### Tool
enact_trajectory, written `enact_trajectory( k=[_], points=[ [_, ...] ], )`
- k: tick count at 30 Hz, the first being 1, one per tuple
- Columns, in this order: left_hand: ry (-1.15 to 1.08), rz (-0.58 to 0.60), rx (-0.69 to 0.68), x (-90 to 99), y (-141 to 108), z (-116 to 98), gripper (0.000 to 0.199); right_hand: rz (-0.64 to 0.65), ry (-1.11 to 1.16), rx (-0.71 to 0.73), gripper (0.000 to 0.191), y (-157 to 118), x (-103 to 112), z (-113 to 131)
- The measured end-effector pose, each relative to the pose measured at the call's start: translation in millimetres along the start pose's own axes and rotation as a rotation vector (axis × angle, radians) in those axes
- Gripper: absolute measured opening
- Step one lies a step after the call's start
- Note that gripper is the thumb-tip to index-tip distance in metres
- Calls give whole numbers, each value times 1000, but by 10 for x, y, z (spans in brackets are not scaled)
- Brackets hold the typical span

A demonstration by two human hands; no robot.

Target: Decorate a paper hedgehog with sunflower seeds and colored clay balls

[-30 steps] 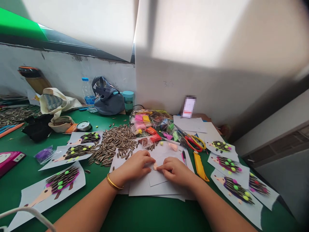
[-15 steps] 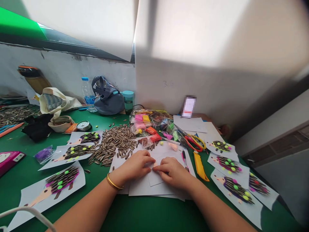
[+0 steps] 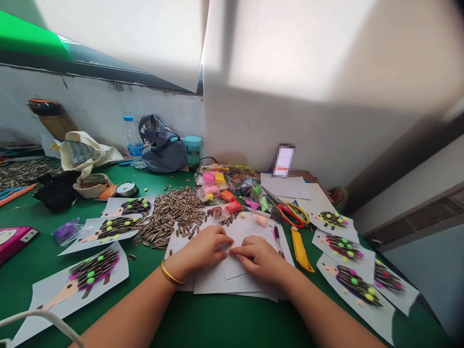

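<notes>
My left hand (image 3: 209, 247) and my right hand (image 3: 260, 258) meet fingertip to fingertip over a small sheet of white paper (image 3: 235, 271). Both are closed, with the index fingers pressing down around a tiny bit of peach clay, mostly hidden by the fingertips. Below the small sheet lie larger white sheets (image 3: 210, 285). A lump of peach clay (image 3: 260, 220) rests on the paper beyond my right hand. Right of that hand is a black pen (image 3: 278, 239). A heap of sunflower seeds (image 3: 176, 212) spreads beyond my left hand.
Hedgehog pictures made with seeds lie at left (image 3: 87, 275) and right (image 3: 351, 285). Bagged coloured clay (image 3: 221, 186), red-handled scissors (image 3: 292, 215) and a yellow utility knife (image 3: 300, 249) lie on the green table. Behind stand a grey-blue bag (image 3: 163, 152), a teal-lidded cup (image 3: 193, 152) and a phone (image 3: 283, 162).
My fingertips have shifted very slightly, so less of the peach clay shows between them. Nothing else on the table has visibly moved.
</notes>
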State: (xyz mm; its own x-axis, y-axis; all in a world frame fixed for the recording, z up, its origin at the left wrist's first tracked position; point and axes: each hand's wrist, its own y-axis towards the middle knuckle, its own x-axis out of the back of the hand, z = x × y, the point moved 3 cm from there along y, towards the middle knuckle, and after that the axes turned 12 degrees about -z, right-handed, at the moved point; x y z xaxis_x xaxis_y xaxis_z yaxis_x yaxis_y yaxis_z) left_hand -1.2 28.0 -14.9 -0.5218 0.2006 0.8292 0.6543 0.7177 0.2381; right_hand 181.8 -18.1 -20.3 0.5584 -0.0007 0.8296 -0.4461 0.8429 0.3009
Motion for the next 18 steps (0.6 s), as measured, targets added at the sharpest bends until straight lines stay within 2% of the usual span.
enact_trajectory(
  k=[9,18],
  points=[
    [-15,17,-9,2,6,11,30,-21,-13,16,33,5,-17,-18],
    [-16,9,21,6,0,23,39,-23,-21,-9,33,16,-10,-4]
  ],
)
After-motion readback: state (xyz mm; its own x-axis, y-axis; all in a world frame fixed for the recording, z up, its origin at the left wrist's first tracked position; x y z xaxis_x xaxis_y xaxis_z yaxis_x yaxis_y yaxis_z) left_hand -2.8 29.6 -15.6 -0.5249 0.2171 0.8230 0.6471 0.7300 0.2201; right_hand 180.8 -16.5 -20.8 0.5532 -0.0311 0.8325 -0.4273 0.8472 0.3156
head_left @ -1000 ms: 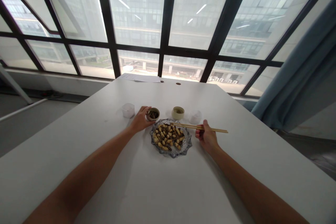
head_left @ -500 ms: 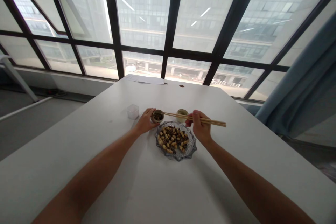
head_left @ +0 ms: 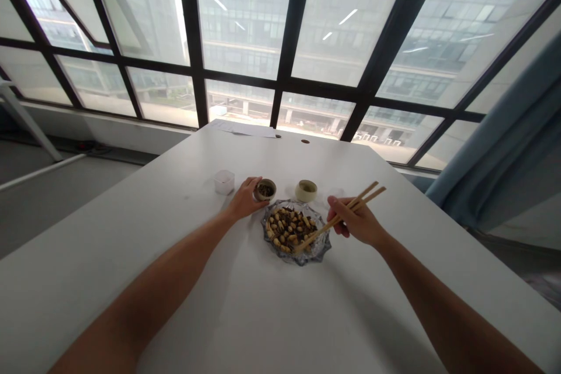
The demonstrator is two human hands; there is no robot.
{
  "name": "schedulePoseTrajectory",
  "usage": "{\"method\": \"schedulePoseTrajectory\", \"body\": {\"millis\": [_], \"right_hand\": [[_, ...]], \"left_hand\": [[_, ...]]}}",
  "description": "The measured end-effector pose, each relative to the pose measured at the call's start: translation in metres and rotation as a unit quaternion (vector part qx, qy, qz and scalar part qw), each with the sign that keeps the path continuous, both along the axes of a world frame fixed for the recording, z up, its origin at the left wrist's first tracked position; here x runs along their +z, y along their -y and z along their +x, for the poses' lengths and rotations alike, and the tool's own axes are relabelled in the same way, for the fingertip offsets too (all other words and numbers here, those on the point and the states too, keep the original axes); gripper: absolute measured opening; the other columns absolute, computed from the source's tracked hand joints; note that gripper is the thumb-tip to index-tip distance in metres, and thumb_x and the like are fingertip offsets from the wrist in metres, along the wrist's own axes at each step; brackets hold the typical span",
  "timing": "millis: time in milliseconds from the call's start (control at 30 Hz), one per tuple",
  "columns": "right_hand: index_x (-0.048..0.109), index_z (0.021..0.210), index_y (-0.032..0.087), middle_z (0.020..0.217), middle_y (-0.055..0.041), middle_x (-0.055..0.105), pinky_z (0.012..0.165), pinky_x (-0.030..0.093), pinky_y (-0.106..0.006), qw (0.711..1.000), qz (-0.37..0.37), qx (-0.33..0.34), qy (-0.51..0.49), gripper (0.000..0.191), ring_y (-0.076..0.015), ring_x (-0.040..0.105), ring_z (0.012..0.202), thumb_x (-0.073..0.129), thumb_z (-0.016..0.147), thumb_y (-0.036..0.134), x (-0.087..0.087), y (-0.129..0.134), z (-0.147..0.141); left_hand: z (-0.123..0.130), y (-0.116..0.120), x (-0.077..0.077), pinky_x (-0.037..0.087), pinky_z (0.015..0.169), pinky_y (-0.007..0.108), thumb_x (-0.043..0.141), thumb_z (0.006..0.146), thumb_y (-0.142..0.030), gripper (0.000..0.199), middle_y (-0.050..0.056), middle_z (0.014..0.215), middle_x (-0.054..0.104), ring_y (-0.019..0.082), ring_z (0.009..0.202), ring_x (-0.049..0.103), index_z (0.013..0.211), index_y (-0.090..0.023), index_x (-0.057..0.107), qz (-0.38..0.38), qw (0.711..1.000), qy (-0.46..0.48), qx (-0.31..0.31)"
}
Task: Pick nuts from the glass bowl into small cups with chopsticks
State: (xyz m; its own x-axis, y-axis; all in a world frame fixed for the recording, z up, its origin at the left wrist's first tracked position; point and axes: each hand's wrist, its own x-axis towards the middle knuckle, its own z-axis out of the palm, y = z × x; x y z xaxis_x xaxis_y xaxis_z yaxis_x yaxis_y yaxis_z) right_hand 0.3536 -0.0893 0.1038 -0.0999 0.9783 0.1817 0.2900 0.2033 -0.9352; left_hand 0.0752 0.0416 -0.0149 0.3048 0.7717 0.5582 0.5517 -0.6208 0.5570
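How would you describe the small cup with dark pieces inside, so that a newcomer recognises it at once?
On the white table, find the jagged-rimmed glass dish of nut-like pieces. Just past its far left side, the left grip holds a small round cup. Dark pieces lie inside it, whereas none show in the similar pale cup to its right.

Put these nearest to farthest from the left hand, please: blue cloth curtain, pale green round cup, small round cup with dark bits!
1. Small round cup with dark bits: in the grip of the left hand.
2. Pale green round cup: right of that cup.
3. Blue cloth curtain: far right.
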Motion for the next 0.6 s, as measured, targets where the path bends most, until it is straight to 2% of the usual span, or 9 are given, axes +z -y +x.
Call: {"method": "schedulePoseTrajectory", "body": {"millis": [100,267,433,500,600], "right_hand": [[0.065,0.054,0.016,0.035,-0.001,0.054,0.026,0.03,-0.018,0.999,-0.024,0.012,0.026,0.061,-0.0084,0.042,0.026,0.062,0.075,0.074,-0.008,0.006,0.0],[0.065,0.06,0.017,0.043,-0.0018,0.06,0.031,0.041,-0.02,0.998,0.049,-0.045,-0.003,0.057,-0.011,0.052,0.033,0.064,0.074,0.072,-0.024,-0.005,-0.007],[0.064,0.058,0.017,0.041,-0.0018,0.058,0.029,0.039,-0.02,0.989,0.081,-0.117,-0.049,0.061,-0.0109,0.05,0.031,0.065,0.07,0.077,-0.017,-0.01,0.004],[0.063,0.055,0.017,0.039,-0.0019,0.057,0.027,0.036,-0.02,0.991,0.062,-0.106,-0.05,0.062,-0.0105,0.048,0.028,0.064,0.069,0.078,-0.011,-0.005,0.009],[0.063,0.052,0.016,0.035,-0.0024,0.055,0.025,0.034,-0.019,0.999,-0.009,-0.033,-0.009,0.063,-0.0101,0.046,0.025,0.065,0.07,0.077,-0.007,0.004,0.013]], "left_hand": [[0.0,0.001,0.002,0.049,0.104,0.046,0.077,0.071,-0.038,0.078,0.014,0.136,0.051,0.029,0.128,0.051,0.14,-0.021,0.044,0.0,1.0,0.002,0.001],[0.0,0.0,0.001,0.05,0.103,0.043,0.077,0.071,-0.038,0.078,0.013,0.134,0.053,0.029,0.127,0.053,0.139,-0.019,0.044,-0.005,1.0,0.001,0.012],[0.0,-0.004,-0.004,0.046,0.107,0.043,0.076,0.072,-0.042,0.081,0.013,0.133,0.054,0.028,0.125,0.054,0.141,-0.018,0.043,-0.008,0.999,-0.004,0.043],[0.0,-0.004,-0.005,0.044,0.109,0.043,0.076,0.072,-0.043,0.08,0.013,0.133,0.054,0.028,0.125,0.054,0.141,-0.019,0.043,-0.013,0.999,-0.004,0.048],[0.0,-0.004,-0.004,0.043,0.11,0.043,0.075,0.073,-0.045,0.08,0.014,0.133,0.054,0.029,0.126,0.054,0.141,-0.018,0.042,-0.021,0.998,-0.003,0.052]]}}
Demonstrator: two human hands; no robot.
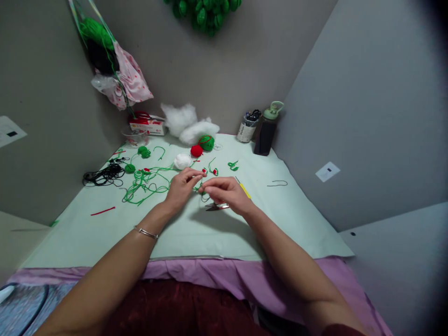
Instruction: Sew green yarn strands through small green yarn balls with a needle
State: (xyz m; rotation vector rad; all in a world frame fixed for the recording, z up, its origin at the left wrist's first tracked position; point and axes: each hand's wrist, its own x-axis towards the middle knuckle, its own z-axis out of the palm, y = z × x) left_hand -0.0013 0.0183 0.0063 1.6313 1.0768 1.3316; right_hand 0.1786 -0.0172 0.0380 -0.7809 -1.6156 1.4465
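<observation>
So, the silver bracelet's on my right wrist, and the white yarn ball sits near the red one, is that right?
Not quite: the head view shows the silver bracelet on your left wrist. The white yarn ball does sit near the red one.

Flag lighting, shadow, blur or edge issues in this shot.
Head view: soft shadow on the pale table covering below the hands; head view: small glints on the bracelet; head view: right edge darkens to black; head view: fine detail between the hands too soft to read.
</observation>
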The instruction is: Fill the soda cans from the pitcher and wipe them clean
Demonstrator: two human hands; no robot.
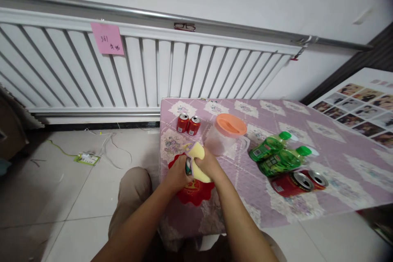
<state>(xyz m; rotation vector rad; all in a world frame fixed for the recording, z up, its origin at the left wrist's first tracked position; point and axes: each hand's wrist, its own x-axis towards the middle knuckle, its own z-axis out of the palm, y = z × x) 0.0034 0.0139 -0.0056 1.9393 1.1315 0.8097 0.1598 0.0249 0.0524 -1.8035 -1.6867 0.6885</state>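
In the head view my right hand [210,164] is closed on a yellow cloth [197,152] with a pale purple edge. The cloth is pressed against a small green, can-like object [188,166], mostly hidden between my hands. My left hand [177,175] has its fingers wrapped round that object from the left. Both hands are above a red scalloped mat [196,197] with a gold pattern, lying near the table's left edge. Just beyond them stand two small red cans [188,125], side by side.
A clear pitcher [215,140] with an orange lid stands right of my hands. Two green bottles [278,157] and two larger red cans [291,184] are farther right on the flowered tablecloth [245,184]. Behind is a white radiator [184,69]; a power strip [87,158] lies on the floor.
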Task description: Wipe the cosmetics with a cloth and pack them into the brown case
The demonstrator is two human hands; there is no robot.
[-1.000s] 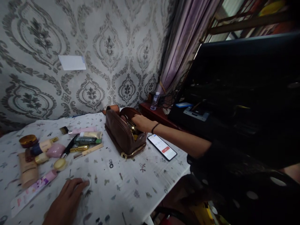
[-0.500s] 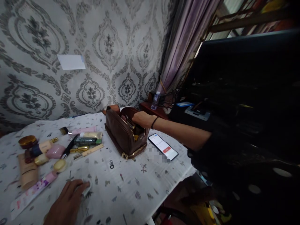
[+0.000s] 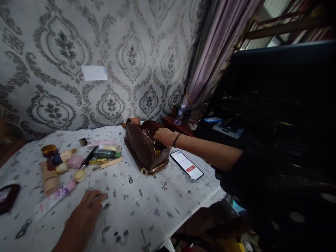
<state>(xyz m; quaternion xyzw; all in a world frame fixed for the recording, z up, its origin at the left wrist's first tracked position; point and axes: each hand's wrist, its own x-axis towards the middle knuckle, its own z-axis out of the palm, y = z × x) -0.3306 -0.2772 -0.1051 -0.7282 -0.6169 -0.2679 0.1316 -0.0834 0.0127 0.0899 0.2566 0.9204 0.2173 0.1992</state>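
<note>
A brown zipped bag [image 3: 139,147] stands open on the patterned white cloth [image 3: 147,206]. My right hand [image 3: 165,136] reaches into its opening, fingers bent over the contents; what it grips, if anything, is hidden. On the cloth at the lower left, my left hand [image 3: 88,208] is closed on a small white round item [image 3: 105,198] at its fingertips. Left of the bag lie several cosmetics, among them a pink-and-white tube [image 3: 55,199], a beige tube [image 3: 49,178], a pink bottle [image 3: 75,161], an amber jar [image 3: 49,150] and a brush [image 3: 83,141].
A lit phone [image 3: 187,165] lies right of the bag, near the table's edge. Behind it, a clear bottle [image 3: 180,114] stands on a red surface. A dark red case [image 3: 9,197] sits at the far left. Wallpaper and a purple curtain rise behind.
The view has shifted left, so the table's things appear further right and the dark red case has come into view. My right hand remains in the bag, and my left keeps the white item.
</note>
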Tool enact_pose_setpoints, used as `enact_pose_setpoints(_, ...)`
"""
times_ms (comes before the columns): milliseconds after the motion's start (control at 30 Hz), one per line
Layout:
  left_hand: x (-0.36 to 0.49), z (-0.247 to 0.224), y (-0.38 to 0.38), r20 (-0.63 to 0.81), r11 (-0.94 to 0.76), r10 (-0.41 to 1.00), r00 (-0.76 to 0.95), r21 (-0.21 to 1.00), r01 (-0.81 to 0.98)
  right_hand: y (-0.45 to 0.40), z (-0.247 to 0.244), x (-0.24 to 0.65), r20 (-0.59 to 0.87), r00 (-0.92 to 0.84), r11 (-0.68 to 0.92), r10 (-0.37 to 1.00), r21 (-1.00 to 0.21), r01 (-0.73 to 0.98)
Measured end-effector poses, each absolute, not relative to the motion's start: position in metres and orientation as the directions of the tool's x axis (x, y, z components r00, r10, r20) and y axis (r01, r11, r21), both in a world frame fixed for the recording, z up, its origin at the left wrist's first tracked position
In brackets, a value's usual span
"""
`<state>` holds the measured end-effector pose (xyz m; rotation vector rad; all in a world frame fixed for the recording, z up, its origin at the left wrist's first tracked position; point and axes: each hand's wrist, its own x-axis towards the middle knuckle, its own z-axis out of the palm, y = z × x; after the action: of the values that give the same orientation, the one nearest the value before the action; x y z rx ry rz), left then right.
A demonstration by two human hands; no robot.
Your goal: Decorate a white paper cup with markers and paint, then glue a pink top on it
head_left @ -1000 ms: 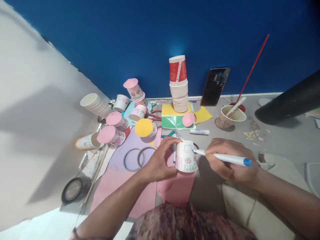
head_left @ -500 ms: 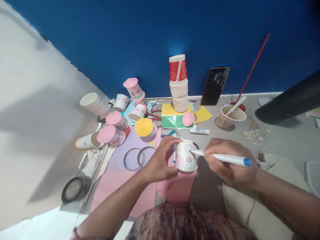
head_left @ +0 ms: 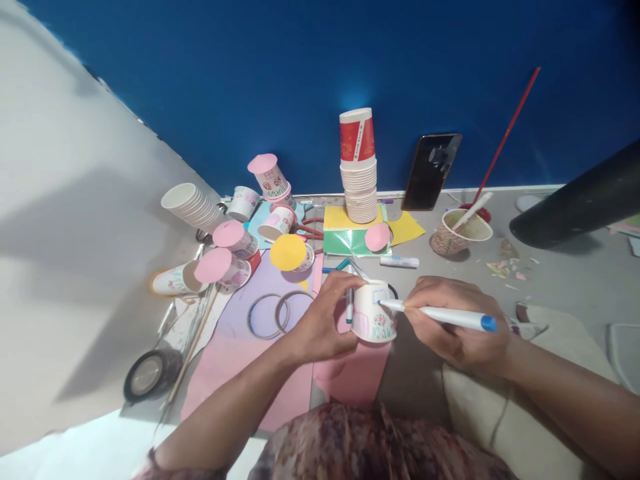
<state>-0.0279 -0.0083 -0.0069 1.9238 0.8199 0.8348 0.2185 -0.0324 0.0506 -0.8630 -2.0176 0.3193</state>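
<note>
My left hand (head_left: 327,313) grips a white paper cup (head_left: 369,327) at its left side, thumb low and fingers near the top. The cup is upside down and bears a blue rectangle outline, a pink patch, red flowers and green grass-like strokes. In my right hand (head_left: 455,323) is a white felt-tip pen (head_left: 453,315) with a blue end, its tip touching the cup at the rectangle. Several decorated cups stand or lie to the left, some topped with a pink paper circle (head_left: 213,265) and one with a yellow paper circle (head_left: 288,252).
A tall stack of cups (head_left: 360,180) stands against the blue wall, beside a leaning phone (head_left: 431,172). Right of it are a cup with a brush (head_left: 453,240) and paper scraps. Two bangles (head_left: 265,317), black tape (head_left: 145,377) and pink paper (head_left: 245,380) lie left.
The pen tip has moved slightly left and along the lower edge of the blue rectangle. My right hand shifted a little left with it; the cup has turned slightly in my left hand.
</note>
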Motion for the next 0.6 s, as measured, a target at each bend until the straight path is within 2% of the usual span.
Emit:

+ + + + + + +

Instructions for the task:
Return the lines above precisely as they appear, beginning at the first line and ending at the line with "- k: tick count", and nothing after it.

Reply to the exercise:
### Tool
enact_trajectory, written `enact_trajectory( k=[_], points=[ [_, ...] ], )`
- k: tick count at 30 Hz, the first being 1, one per tuple

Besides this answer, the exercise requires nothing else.